Some of the institute-based researchers also considered that they ought to be autonomous in the choice of research topic and to be independent in terms of the ability to challenge accepted dogma and take a longer term, more forward-thinking institutional view. It was, however, reported that this latter function was constrained, primarily by lack of resources, which led most of the research activities to revolve around the relatively resource-rich globally defined agenda.
…In my opinion, to tell you the truth, the research that goes on here is actually donor funding oriented, and of course we know that a lot of donors really look at what the country wants to do. Like currently in the areas of HIV/AIDS, malaria and TB, there is a lot of funding, and you have to write a protocol where you can get funds, and not just because it is important (Researcher 3, F, 18 .04. 2005).
Enhancing the value of the research through dissemination of findings, product development, long-term collaboration, and/or health system improvements is one benchmark of social value (Table 1; Emanuel et al., 2004). We describe various mechanisms reported to be in place for ensuring that research findings were disseminated to policy-makers, the implementers and other category of users.
There was consensus among institute- and programme-based researchers that research findings should play a key role while addressing local health needs by directly informing policy making and supporting the implementation of such policies. Research findings were reported to be mainly disseminated through publication in journals, presentation in workshops/seminars/conferences or teaching at universities.
General mechanisms for dissemination without careful consideration and targeting of potential users at different levels was reported to be common among institute-based researchers.
… the culture is to do research and publish and forget about it, and possibly be promoted. That's where the problem really is…scientists should be educated about the need to disseminate their results in a manner that it can have impact on policy; not just for scientific journals…(Researcher 2M, 08 03 2005).
… we do not lobby the ministry of health for the adoption of our findings. We do the research and say hey look we have data here that shows this or that, what do you say about this? And then the MoH will pick from there. And even then, this information is not only provided to the MoH but also published in peer reviewed journals and it's therefore available to everybody who wants it, and they can use it to reach their own conclusions (Researcher 11, M, 19.04.2005).
Programme-based researchers were more likely to use interactive methods of dissemination, targeting specific classes of users. This is linked to their major concern of ensuring that their research output can be integrated into the existing health system. Some form of networking with policy-makers was often reported, often long before the study is complete:
…What we tend to do with ministries or academic bodies or key NGOs is to engage them more at individual levels, to try and pick key people that we should be talking to, may be at the PS level, the DMS at the MoH level or departmental heads, and just try to work with them to make sure that they understand results of research and they can use that to inform their decisions. So we do try to engage them directly, and if possible, these are the first people that we talk … (Researcher 4, M, 31, 03 2005).

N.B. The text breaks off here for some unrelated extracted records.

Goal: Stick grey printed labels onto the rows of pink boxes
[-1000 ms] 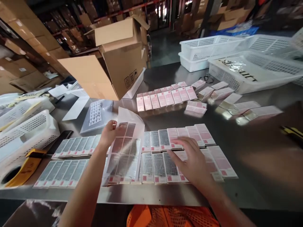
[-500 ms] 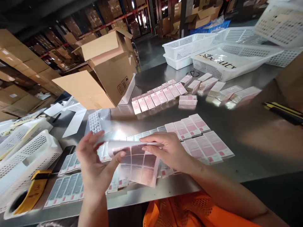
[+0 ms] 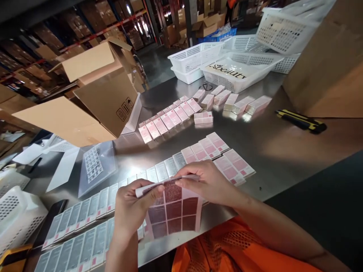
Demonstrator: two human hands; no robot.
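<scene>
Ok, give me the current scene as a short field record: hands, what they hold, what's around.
left hand: pinches the sheet's folded top edge
right hand: pinches the same edge, further right
label sheet: held by both hands, hanging above the table edge
pink boxes: rows lying flat on the metal table
cardboard box: open, far left
white baskets: far end
utility knife: right side

Bare table [image 3: 263,147] lies open at centre right. Rows of pink boxes [image 3: 170,119] and a cardboard carton [image 3: 107,102] block the upper left.
</scene>
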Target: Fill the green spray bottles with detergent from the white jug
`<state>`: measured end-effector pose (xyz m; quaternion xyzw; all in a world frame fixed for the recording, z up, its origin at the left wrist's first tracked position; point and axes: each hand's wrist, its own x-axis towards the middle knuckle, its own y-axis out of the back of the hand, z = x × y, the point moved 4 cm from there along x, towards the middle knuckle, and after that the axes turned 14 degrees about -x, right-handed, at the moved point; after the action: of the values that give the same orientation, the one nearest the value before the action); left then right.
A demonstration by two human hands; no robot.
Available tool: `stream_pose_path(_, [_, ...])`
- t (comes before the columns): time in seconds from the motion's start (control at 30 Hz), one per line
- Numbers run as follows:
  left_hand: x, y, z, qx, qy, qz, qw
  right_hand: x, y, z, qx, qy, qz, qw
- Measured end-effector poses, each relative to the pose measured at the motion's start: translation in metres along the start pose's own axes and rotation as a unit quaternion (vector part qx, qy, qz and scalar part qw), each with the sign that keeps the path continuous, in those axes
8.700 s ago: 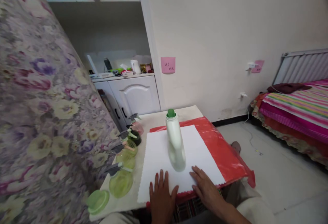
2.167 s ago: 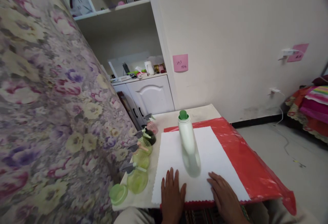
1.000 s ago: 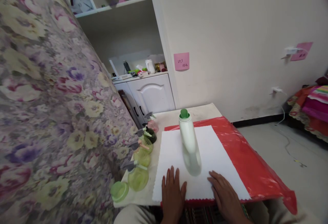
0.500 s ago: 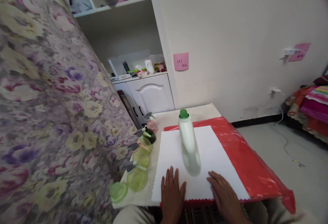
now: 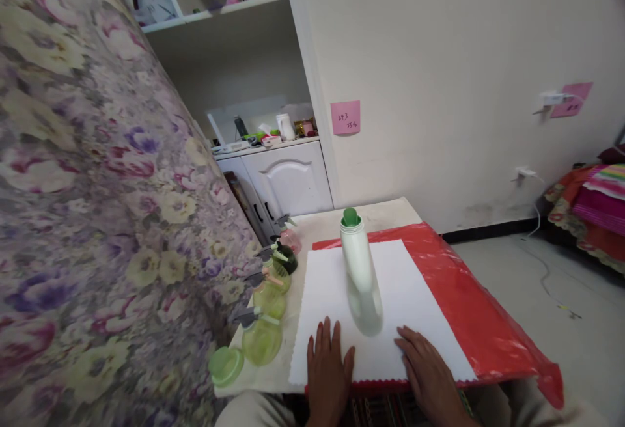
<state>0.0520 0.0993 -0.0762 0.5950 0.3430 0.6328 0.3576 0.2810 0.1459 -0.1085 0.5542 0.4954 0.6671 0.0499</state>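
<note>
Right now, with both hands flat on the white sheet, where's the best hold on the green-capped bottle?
Probably the white bottle mid-body, below the green cap. It stands upright on the white sheet, nothing crowding it. The right hand could wrap it from the right; the spray bottles sit off to the left.

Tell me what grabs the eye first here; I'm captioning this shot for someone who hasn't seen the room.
A tall white bottle with a green cap stands upright in the middle of a white sheet laid over a bright red plastic cover on the table. The left hand and right hand lie flat on the sheet's near edge, either side of the bottle, apart from it. A row of spray bottles lines the table's left edge.
</note>
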Motion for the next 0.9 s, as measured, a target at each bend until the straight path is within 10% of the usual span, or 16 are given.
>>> stream_pose_path(0.9, [-0.010, -0.006, -0.001, -0.012, -0.003, 0.010, 1.000, 0.000, -0.002, 0.002, 0.006, -0.003, -0.013, 1.000])
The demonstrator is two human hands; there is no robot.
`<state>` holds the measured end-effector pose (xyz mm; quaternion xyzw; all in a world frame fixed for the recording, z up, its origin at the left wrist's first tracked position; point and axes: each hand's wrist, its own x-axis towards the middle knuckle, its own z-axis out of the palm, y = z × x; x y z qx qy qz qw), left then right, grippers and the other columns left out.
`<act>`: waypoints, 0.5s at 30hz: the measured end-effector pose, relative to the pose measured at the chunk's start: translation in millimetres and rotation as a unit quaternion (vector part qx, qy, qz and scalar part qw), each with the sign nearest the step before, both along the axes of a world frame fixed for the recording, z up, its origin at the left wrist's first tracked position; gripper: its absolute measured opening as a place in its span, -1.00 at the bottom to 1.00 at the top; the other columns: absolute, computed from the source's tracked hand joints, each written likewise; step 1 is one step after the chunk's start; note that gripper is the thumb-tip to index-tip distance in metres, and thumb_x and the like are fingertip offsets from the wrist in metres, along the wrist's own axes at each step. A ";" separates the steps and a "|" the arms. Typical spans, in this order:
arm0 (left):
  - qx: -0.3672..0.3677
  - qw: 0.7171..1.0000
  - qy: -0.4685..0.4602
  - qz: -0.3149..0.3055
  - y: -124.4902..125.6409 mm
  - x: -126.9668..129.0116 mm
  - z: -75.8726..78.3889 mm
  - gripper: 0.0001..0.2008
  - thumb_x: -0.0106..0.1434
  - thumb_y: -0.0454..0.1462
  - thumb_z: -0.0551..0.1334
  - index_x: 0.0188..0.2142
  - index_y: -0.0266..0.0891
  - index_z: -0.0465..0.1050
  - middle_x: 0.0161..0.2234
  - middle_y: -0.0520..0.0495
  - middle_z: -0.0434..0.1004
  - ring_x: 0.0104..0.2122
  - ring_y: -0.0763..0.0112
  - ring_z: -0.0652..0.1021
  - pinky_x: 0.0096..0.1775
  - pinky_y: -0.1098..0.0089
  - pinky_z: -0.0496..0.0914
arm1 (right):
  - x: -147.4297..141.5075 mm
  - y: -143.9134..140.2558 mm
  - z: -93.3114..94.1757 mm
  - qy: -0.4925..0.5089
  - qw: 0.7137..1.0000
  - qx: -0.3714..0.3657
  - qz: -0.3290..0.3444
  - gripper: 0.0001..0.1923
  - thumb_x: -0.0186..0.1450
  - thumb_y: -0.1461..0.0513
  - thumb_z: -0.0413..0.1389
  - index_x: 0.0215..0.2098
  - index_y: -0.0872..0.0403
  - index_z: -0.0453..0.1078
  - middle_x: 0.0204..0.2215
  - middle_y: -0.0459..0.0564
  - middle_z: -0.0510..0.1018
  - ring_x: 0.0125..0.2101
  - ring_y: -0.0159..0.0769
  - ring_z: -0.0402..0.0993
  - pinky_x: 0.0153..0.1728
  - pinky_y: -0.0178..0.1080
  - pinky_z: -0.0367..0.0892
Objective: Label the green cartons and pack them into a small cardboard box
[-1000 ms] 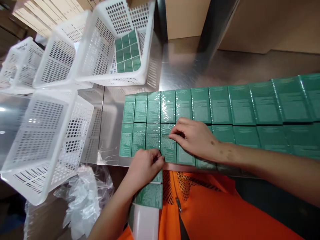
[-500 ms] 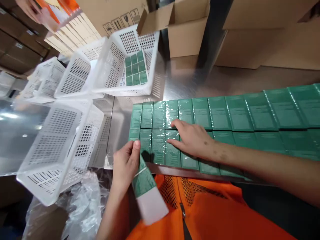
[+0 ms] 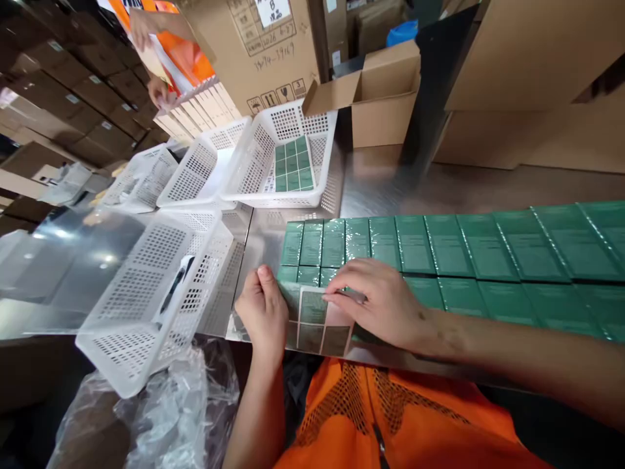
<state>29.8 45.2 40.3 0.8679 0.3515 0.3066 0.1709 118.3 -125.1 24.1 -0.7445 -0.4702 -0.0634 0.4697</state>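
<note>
Two rows of green film-wrapped boxes [image 3: 449, 251] lie flat on a steel table [image 3: 390, 185]. A label sheet [image 3: 317, 320] with green rectangles on pale backing rests over the near-left boxes at the table's front edge. My left hand [image 3: 263, 306] grips the sheet's left side, thumb on top. My right hand [image 3: 385, 303] lies across the near row, and its fingertips pinch the sheet's upper right edge. My orange vest shows below the table edge.
A white basket [image 3: 322, 189] at the back holds several green boxes. More white baskets stand to its left, and one [image 3: 151, 293] tilts over the table's left end. Crumpled plastic film [image 3: 161, 404] lies below. Cardboard boxes [image 3: 381, 98] stand behind. Another person's hand [image 3: 159, 91] is far left.
My left hand lifted the label sheet from below the table edge onto the near-left boxes. My right hand slid onto the sheet's edge. The view tilted upward.
</note>
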 end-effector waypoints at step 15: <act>-0.295 0.937 0.031 -0.182 13.3 24.5 -8.0 -0.39 0.32 0.17 -0.01 -0.55 -0.22 0.47 -0.64 0.01 0.39 -0.55 0.37 0.42 -0.41 0.39 0.25 | 60.7 -39.7 18.6 0.260 0.965 -0.019 0.007 -0.89 0.21 0.15 0.27 -0.42 0.02 0.54 -0.49 -0.14 0.62 -0.46 -0.37 0.49 -0.40 -0.30 0.35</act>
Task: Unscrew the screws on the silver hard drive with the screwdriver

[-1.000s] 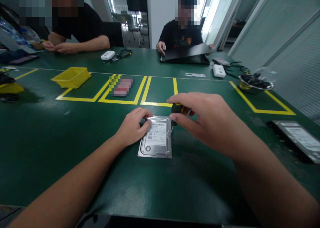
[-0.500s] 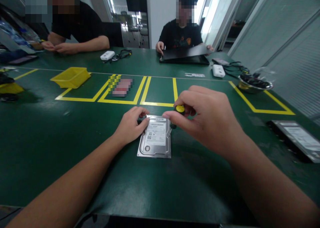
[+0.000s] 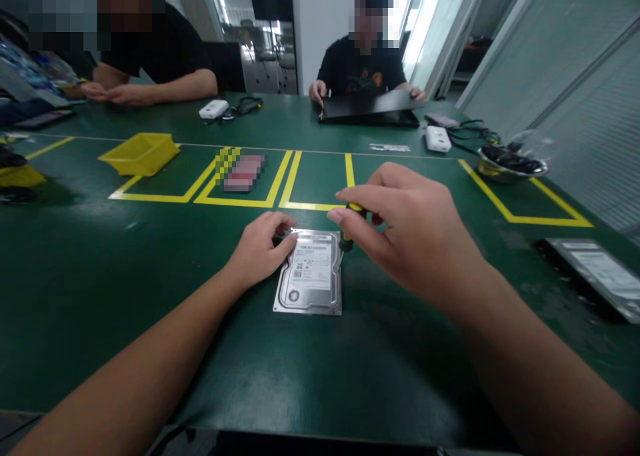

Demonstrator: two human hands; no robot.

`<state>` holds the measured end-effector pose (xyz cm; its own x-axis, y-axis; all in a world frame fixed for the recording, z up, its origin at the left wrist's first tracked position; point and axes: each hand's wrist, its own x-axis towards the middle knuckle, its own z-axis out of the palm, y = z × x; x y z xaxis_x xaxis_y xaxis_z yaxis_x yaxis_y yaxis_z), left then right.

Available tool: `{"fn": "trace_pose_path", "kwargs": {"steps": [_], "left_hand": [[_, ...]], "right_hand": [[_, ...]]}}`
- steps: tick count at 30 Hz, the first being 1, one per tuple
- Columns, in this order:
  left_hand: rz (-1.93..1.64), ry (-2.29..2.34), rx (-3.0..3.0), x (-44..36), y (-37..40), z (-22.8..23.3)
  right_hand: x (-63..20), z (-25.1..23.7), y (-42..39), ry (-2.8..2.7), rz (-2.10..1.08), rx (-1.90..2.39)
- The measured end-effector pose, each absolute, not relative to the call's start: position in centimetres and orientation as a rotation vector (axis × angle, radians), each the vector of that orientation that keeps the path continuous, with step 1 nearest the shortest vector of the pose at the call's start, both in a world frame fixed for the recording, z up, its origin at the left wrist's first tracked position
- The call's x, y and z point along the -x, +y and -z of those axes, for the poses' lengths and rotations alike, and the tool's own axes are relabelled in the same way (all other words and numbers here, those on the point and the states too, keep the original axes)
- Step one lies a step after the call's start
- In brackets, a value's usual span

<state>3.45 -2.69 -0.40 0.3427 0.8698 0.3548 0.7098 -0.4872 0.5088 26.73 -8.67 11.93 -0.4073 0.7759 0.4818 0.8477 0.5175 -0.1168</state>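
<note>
- Since a second ago, the right hand [image 3: 415,233] is being shifted a little: its fingers are being re-set around the yellow cap of the screwdriver [image 3: 350,224], while the hard drive [image 3: 311,273] is being kept in the same spot on the green table [image 3: 100,276].
- The screwdriver is being held nearly upright, fingers clamped on its handle, with the tip set down at the drive's far right corner; whether the tip is seated in a screw head cannot be told.
- The left hand [image 3: 260,249] is being pressed on the drive's far left corner, fingertips curled together over the edge, so the drive is being steadied.
- For the step in hand, the shaft is best being kept straight over the corner, with downward pressure being maintained so that the tip is not slipping across the label.
- Beyond the drive, yellow floor-tape boxes [image 3: 320,189] are being left bare; far left of the drive a yellow bin [image 3: 140,153] is sitting, and far right a steel bowl [image 3: 510,166].
- Across the table from the drive, two other people are being occupied with their own work.
</note>
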Motion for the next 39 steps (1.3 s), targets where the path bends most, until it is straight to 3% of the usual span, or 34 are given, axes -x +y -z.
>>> {"fn": "trace_pose_path", "kwargs": {"steps": [15, 24, 30, 39], "left_hand": [[-0.85, 1.426, -2.315, -3.5, -2.6, 0.6], [-0.824, 1.419, -2.287, -3.4, -2.5, 0.8], [-0.814, 1.408, -2.27, -3.5, -2.5, 0.9], [-0.804, 1.408, -2.268, -3.3, -2.4, 1.0]], "right_hand": [[-27.5, -12.0, -8.8, -2.381, 0.071, 1.136], [-29.1, -15.2, -11.4, -2.178, 0.185, 1.122], [-29.1, -15.9, -12.7, -2.068, 0.042, 1.158], [-28.2, -15.8, -13.4, -2.138, 0.359, 1.256]]}}
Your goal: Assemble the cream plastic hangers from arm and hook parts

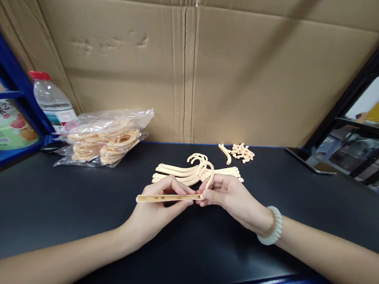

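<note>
My left hand (151,215) pinches a cream plastic hanger arm (150,199), which lies almost level with its slotted underside toward me. Between the fingers of my right hand (237,202) is a curved cream hanger hook (212,175), upright, its lower end meeting the right end of the arm. How firmly the two are joined is hidden by my fingertips. Just behind both hands, a stack of cream hangers (174,169) with hooks lies on the black table (167,258), partly covered by my fingers.
A clear plastic bag (135,118) of cream hanger parts lies at the back left, beside a red-capped bottle (53,98). Small cream pieces (243,152) are heaped at the back. A flat dark device (309,161) rests at the right, and a cardboard wall (263,78) stands behind.
</note>
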Motion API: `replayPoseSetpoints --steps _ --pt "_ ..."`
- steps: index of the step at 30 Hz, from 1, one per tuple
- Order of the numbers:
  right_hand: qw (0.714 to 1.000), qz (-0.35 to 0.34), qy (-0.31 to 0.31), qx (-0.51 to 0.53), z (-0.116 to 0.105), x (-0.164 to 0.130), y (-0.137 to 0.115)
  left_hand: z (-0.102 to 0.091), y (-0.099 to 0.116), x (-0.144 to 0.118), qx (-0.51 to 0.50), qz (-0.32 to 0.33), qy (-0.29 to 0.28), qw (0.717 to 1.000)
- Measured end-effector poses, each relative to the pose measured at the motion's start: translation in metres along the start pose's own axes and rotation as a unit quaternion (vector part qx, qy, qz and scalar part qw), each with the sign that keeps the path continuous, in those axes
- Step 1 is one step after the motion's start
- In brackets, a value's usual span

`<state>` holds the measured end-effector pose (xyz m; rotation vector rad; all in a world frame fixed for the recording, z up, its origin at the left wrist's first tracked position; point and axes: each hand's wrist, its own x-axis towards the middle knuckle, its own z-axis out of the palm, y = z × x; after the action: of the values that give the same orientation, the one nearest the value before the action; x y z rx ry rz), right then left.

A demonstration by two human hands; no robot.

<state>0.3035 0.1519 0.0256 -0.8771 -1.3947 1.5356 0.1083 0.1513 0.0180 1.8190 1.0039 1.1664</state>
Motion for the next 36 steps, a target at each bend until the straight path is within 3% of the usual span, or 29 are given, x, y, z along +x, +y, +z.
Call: replayPoseSetpoints --steps 4,11,14,19,26,29,31,33,35,36 --pt "1.000 -0.016 0.021 -0.013 0.002 0.001 0.004 0.001 0.004 -0.001 0.011 0.007 0.009 1.000" --pt "0.999 -0.017 0.025 0.014 0.003 0.003 0.009 0.005 0.004 0.000 -0.103 -0.053 -0.012 0.993" --pt "0.999 -0.013 0.008 0.037 0.003 0.003 0.007 0.006 0.002 0.003 -0.154 -0.083 0.008 0.984" --pt "0.997 -0.057 0.023 -0.036 0.001 0.005 0.002 0.006 0.002 0.005 -0.187 -0.114 0.047 0.975" --pt "0.994 -0.083 -0.018 -0.066 0.006 0.006 0.004 0.008 0.002 0.004 -0.206 -0.122 -0.051 0.970" --pt "0.986 -0.119 0.016 -0.113 -0.011 0.013 -0.005 0.007 0.002 0.004 -0.198 -0.143 -0.043 0.969" --pt "0.955 -0.186 0.087 -0.212 -0.037 0.022 -0.014 0.007 0.002 0.004 -0.195 -0.158 -0.024 0.968" --pt "0.870 -0.256 0.143 -0.397 -0.071 0.033 -0.021 0.007 0.002 0.004 -0.197 -0.166 -0.014 0.966" --pt "0.773 -0.262 0.108 -0.568 -0.104 0.044 -0.023 0.007 0.001 0.005 -0.204 -0.165 -0.008 0.965" --pt "0.746 -0.253 0.088 -0.610 -0.117 0.049 -0.022 0.007 0.000 0.005 -0.207 -0.165 -0.007 0.964"
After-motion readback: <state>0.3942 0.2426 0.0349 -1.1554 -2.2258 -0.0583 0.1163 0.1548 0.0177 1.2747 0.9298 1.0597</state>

It was reported, though, that these interactive methods of dissemination have many challenges. For instance, local stakeholders including the policy-makers and implementers were rarely involved while designing the study and therefore there was no guarantee that the resultant research findings addressed issues of relevance to them. In addition, these mechanisms were based on acquaintances, thereby locking out actors who are as yet not well known in the field. Third, the absence of formal structures to govern such relationships made them cumbersome and unreliable. In particular, difficulties were reported in trying to nurture and maintain informal networks beyond the life of a project or in the wake of staff turn over, a common feature of the public service:
“…You need to realize that there have been several changes within the ministry of health that we have. Three years ago, we had a different government in place and now we have different people in majority of the departments of the MoH. So maintaining those links has not been easy. Again you look at the relative cost of investing in these relationships. Even if five people in the ministry know what you are doing, what is it compared to maybe hundreds of different offices that make decisions independently, …(Researcher 5, M, 25.03. 2005).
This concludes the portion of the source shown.